In August, my family’s Los Angeles landlord served us with a 60-day notice to vacate. The landlord cited the city’s municipal code for just cause evictions, which include allowing tenants to be evicted if the landlord or members of their family will now be occupying the space.
This is the second time in three and a half years we’ve been served with this kind of notice. But this time, because of the double whammy of the housing affordability crisis in Los Angeles and the lack of housing security, my family isn’t looking for another place here — we’re leaving for my home state of Indiana, and I'll soon have to leave my job.
The irony of all this is that for more than 10 years my job has been to help prevent homelessness for vulnerable Angelenos.
After I first moved to L.A. in 2011 (renting a room in Silver Lake for $450 a month), I began volunteering downtown for groups that provided meals and other services to the city’s unhoused population. I became fascinated by the personal stories I heard from the people I met doing this and also on the streets of downtown and Hollywood. What struck me most was the chronic isolation that people experiencing homelessness faced, often living with persistent health challenges and without a stable community to rely on.
In 2013, I got a job at the Center in Hollywood, a homeless services nonprofit. I was drawn to the Center because, along with its work doing outreach and helping those in need find permanent housing, its central focus was on creating safe space and building relationships with unhoused people. Arts workshops, poetry, music and even "The X-Files" episodes were ways to engage conversation, building trust and community.
I found meaning in the work and seeing the effects it could have. One regular participant, Mark, sat daily in groups but never said a word.
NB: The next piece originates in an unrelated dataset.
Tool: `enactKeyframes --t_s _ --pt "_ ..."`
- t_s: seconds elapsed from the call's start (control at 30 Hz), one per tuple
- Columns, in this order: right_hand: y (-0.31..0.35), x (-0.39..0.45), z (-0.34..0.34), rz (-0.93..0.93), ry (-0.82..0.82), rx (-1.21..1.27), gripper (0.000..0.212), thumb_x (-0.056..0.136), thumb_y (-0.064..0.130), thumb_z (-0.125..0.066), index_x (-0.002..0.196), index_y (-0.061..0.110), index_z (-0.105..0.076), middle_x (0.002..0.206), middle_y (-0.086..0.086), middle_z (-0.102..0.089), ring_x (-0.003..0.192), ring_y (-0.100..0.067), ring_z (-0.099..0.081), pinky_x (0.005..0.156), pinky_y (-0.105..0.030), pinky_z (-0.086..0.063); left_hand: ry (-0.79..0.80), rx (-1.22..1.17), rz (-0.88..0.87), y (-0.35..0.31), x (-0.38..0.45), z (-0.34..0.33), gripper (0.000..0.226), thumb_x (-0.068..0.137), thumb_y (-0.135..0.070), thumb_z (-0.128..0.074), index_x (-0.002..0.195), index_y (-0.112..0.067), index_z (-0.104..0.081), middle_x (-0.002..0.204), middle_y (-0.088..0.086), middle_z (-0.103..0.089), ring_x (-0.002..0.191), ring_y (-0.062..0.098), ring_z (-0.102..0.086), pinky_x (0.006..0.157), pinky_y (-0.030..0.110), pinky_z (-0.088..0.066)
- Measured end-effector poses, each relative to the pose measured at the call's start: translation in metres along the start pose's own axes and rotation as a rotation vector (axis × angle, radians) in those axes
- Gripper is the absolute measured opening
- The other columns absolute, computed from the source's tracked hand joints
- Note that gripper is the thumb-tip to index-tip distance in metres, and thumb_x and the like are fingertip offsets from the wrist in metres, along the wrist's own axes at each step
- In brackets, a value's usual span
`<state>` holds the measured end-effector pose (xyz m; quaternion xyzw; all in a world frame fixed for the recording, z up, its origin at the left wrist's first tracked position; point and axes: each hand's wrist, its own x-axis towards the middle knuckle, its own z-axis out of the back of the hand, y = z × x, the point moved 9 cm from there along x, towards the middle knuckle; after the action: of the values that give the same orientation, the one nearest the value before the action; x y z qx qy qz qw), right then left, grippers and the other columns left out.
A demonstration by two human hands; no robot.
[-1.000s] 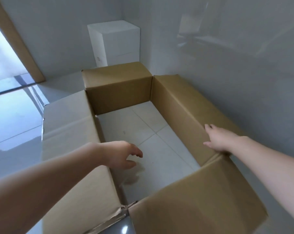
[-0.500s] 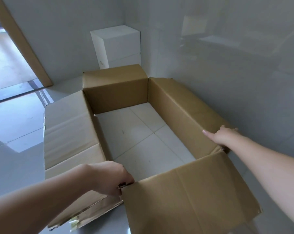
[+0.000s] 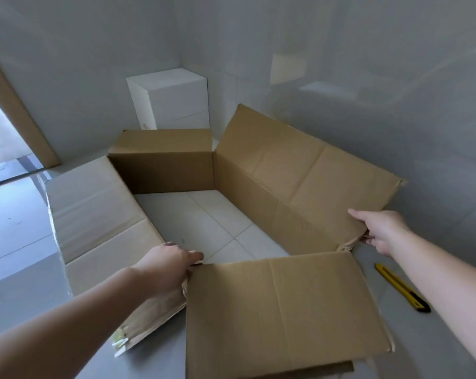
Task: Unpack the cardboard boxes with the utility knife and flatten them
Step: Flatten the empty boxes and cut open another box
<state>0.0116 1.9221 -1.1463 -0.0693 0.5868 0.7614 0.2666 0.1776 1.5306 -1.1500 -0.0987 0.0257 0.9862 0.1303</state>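
- Cardboard box (image 3: pixel 299 184) sits on the tiled floor (image 3: pixel 204 222) in a room corner, open top and bottom, so floor tiles show inside its walls.
- Its near flap (image 3: pixel 280 310) lies folded out toward the person; the left flap (image 3: pixel 94 214) is spread outward too.
- Left hand (image 3: pixel 167 265) grips the near-left corner of the box, fingers curled over the cardboard edge.
- Right hand (image 3: pixel 381 231) holds the near-right corner of the right wall, thumb on the inner face, other fingers behind the edge.
- Utility knife (image 3: pixel 402 287), yellow and black, lies on the floor just right of the box, beside the right forearm, touched by neither hand.
- A white cube-shaped box (image 3: pixel 171 98) stands in the corner behind it.
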Motion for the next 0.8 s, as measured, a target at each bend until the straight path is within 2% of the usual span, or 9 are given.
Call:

This went on for more than a year. Then, one day something in a group discussion sparked Mark’s fascination, and his voice. Mark is now a regular client at the Center's on-site clinic. He and I talk football now and then, and just last year he initiated conversations with our team about housing.
Though meaningful and important, work in homeless services is hard, the pay is low and the lack of housing security for those who do it has led to many leaving California to avoid the risk of becoming unhoused themselves. Years ago, I was speaking with an elected official’s senior staff and warned them of the dire future facing service workers in this sector. I predicted that many experts would end up leaving the field and moving away out of necessity.
In the time since this conversation, little has been done to curb this reality. According to some estimates, California lost a net 340,000 residents between 2021 and 2022. I have seen at least 25 friends move out of state, some of whom were among the Center's staff. It pains me to join them, but my family and I want to buy a home someday, which won’t be possible for us here.
L.A.’s elected officials have declared that solving the homelessness crisis is a priority, yet the work to do this takes time, care and the dedication of people who work at places like the Center. If we can’t afford to live here ourselves, we can’t help the unhoused population we want to serve.
This is a challenge that people working in homeless services face across the nation. A colleague of mine will be speaking on it at a conference next year. When I have attended events like these, Los Angeles is often pointed to as a beacon of innovation on the issue of poverty alleviation. Officials here need to use that innovation and recognize that solving the homelessness crisis includes ensuring that the people working to help our unhoused population have the means to live here.
Mark still does not have permanent housing, but he comes to the Center every day. He is known, cared for and has built trust with the people there, which is essential for his stability when he does get his own apartment. It is hard for me to say goodbye to him and to this community, but in Indiana my family and I will be closer to other loved ones, and we will eventually be able to afford a home while I continue working to help others find housing, ideally at a place where we can expand on the model set by the Center.
My family and I may not be able to stay here, but I hope the city’s leaders will prioritize this challenge so that others who work to help its unhoused population can continue to make Los Angeles their home.
Nathan Sheets is the executive director of the Center in Hollywood.